What you have to do
Using the data below, restate exactly every line from the one with "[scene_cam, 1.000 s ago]" up to and including the one with "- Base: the". No picture belongs in it.

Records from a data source
• • • •

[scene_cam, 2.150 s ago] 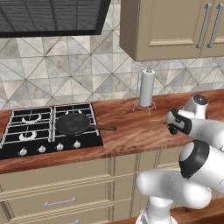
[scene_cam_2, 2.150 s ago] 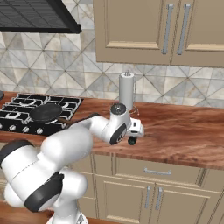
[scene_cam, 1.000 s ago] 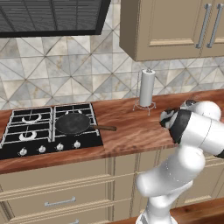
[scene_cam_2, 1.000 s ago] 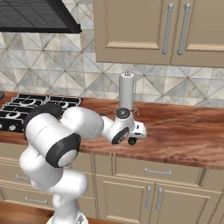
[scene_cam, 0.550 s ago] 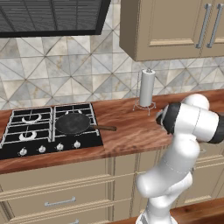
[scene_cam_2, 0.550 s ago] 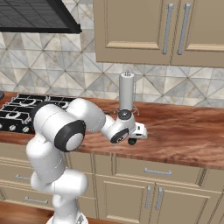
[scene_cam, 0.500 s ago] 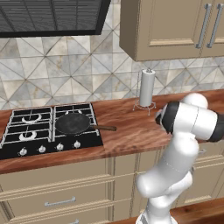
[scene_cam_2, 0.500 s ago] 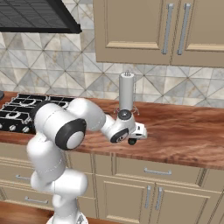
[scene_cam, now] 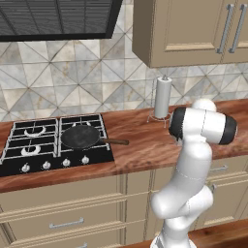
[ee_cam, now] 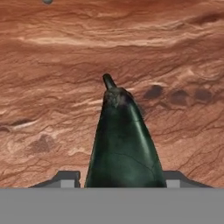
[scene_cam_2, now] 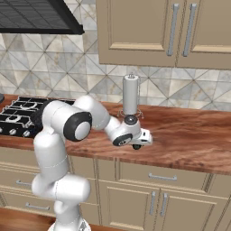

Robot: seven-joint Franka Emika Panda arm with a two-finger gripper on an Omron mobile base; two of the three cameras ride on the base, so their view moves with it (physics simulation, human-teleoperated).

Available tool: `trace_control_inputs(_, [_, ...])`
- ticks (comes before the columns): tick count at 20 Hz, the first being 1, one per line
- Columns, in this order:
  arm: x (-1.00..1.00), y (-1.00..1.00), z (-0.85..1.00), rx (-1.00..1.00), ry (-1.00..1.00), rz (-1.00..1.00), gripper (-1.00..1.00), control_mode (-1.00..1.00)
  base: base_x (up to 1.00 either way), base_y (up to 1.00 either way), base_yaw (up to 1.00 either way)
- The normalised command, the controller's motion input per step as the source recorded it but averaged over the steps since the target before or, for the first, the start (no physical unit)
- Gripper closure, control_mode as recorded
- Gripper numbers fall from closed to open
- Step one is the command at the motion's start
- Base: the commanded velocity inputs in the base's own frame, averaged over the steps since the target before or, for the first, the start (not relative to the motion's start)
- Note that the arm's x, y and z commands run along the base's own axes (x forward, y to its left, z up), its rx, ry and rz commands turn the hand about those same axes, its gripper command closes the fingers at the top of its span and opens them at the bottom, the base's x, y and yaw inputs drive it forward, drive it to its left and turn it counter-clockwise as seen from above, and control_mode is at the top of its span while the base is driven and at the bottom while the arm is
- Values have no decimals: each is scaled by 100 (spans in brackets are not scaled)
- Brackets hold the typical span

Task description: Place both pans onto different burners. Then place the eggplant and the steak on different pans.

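A reddish-brown wooden worktop (scene_cam: 140, 138) runs along a wall of grey-beige diamond tiles, with beige cabinets above and beige drawers below. At its left end sits the black cooktop (scene_cam: 29, 155) with its burners (scene_cam: 34, 131) under grates and a row of silver knobs along the front edge, a dark hood overhead. A dark pan (scene_cam: 80, 136) rests on the cooktop's front right burner, its long thin handle reaching right over the wood. A paper-towel roll (scene_cam: 162, 97) stands upright near the worktop's back edge, right of the cooktop.

The gripper (scene_cam_2: 136, 145) is low over the worktop toward its front edge, in front of the roll. In the hand view the eggplant (ee_cam: 123, 144) lies on the wood between the two finger tips (ee_cam: 65, 178), its green stem end pointing away from the hand — the dark body spans nearly the whole gap. The jaws stand part-closed beside it; whether they already press on it cannot be told.

Against a second ago the arm has folded in, its big elbow joint now sitting closer to the roll in the left base view, and the jaws have narrowed from fully wide. Pan, roll and cooktop are unchanged.
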Motion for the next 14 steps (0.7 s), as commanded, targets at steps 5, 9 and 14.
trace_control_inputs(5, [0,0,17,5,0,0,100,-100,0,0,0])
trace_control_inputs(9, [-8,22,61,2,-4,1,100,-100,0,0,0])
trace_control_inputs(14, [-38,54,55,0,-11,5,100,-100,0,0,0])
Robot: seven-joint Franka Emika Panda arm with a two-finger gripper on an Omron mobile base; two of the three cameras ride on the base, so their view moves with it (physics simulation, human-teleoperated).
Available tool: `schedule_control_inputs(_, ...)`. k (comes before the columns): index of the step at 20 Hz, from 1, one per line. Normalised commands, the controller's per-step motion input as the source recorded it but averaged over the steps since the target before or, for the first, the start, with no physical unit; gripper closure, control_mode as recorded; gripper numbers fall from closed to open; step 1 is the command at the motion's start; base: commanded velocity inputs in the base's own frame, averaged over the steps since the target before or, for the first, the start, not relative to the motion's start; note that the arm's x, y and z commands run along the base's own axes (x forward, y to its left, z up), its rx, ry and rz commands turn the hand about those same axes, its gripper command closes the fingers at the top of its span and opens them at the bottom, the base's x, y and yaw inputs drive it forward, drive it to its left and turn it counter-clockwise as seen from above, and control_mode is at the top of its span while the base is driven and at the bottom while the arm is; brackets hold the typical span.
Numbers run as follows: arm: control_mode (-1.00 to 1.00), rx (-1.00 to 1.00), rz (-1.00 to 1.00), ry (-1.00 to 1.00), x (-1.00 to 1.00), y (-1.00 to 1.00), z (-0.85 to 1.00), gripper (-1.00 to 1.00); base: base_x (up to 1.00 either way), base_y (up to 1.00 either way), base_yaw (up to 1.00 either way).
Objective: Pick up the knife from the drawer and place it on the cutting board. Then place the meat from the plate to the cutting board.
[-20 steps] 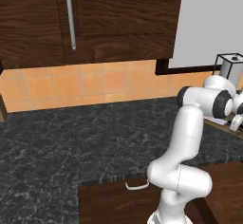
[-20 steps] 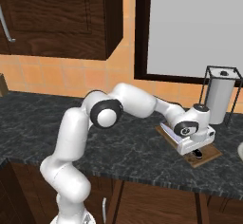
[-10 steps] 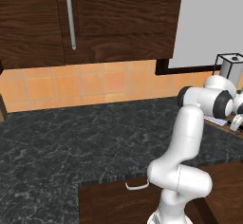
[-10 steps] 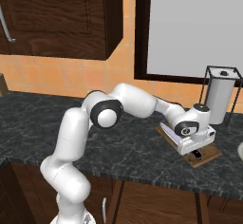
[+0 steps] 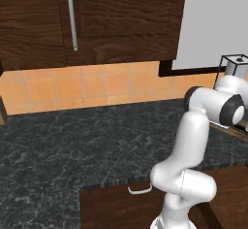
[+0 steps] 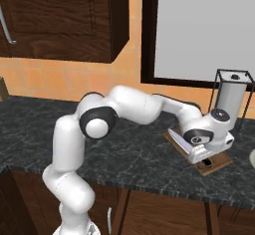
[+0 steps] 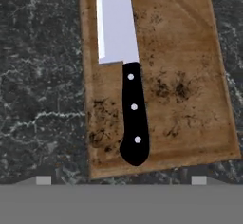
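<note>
the black-handled, silver-bladed knife lies flat on the brown wooden cutting board directly below the open, empty hand; the meat remains to move.

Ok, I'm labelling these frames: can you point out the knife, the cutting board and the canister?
knife (image 7: 134, 118): hand view, black handle.
cutting board (image 7: 190, 76): hand view, bare wood beside the blade.
canister (image 6: 230, 95): right base view, grey body.

The knife has a smooth, shiny metal blade and a glossy black handle with three small pale dots. Under it, the cutting board is brown wood, matt and marked with dark specks. Around that, the counter looks like dark speckled stone.
</note>
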Motion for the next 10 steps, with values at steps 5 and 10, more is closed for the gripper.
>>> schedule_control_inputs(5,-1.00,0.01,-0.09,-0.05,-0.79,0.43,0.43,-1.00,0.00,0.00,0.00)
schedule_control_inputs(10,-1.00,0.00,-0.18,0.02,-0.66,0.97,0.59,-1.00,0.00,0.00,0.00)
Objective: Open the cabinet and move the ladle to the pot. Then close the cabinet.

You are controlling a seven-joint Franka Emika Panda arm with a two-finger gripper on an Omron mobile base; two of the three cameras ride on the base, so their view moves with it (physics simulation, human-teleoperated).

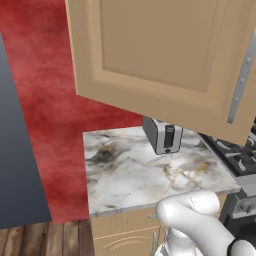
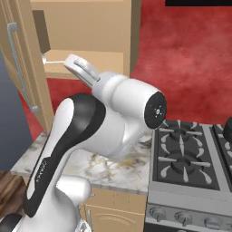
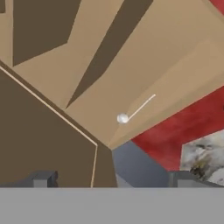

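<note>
Ladle [image 3: 134,109] sits on the open cabinet's [image 1: 150,50] bottom shelf, near the front edge. My claw [image 3: 109,179] is spread wide, holding nothing. I'd line up square across the thin handle before closing.

No legible text, labels, numbers or signs anywhere

Location: domestic kitchen, rendered.
Evidence: a marble-patterned counter [image 1: 150,175] over tan drawer fronts [image 1: 125,235]; a silver two-slot toaster [image 1: 162,134] standing on the counter; a gas stove [image 2: 183,152] with dark burner grates and front knobs set just beside the counter; a tan wall cabinet [image 1: 160,55] with a silver bar handle [image 1: 241,82]; red wall [image 2: 190,59]; wood-plank floor [image 1: 45,240].
</note>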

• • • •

Your solution
[scene_cam, 1.000 s ago] 
[scene_cam_2, 1.000 s ago] 
[scene_cam, 0.550 s ago] 
[scene_cam_2, 0.550 s ago] 
[scene_cam, 0.500 s ago] 
[scene_cam_2, 0.500 s ago] 
[scene_cam, now] 
[ee_cam, now] 
[scene_cam_2, now] 

Robot: seven-joint Franka Emika Panda arm with a two-finger gripper on an Omron mobile base; two of the three cameras ride on the base, so their view moves with it (physics simulation, human-teleoperated).

Available tool: `trace_control_inputs(_, [_, ...])`
- ticks (comes before the columns): tick count at 20 Hz, the first being 1, one per line
- Columns, in this order:
  arm: x (-1.00..1.00), y (-1.00..1.00), z (-0.85..1.00), rx (-1.00..1.00), ry (-1.00..1.00), rz (-1.00..1.00), gripper (-1.00..1.00), control_mode (-1.00..1.00)
  base: base_x (up to 1.00 either way), base_y (up to 1.00 either way), base_yaw (up to 1.00 either way)
- The normalised command, the controller's motion input per step as the source recorded it but averaged over the steps since the target before or, for the first, the start (no physical unit)
- Gripper closure, control_mode as recorded
- Gripper numbers fall from closed to open
- Step one is the command at the motion's start
- Base: the commanded velocity inputs in the base's own frame, averaged over the steps since the target before or, for the first, the start (not relative to the motion's start)

The output shown is complete.